Last year, if a student wanted to get involved in a group, they had to go through an entire intake and meet with the counselor. This year, however, the process is going to be quicker and more efficient. Now, a student wanting to get involved in a group can stop by the Counseling Center and say they are interested in a specific group, fill out an informed consent form explaining the confidentiality and other policies, complete a short demographic form, declare if they wish to receive group text messages and then they are in the group.  

“Once there’s a core group of people coming, it becomes their group and there may be topics or things they want to discuss that we might not have even thought about,” Osachy said. “That’s the beauty of group, too. It’s kind of based on what the students need that are in the group at the time; they kind of take some ownership of that.” 

Along with the group counseling provided, the center also does individual counseling for those who want to come and talk about any issue. All the student would have to do is schedule an intake session where they would answer questions for the counselor to get an understanding of what is going on and come up with a plan as to whether a few sessions are needed or something more long term.  

The Counseling Center also provides crisis walk-ins for students who experienced physical or sexual assault, are currently in a crisis, feel suicidal, or want to talk about anything relating to safety.  

“Anxiety is the No. 1 issue and feeling overwhelmed and stressed.
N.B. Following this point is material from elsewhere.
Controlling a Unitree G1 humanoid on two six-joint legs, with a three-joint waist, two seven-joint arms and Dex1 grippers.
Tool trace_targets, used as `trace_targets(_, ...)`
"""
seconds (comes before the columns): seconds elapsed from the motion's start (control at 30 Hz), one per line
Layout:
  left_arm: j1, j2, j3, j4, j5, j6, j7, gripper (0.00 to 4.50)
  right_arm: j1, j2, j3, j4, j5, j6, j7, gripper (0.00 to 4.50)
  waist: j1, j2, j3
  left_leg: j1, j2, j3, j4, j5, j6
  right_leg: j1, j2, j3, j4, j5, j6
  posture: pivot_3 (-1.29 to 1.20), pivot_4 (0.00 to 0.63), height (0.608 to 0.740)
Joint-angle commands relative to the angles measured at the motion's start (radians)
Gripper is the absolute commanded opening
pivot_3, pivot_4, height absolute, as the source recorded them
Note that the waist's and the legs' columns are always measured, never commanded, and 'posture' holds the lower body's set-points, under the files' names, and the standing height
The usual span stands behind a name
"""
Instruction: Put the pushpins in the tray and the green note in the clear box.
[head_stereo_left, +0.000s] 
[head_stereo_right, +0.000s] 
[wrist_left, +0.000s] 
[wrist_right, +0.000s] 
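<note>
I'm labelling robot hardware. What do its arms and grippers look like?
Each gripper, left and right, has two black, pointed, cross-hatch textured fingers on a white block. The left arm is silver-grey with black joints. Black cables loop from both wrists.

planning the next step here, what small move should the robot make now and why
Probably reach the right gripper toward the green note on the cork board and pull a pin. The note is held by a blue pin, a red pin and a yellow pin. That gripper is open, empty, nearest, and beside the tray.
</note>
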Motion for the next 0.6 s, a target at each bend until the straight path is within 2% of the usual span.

And sometimes that turns into not being able to sleep or feeling so bad about themselves that [students] might cut themselves or feel suicidal. That can be a very isolating experience because you feel like you can’t talk about it with other people, but so many people are actually feeling that way,” Osachy explained.  

Currently, there is no waitlist and student appointments are scheduled within a week or two. “We want to respond to people as fast as we can, and we don’t want them to get discouraged so the wait may not be as long as you think to get in,” Osachy said. 

Not only does the Counseling Center hold giveaways to lessen the embarrassing stigma around counseling, but they also have outreach programs. The center goes into first-year experience classes to talk about services, connects with faculty and staff to teach them how to refer someone to the center, and provides programs for fraternities and sororities on how to recognize the signs of depression, how to help a friend with an eating disorder and other various topics.  

“I get it, you try to struggle through on your own and you think, ‘Well it’s not so bad.’ But then sometimes you wait until things are so bad and then it’s hard to help sort things out, like if you haven’t been going to class for weeks. So, don’t wait until it’s that bad, come in and get some support,” Osachy urged. “You don’t have to do it all on your own. Sometimes we just have to wait until we can’t ignore it anymore.” 

The Counseling Center is open from 8 am to 4:30 p.m. on Monday, Wednesday and Friday and 8 am to 7 p.m. on Tuesday and Thursday during the academic year.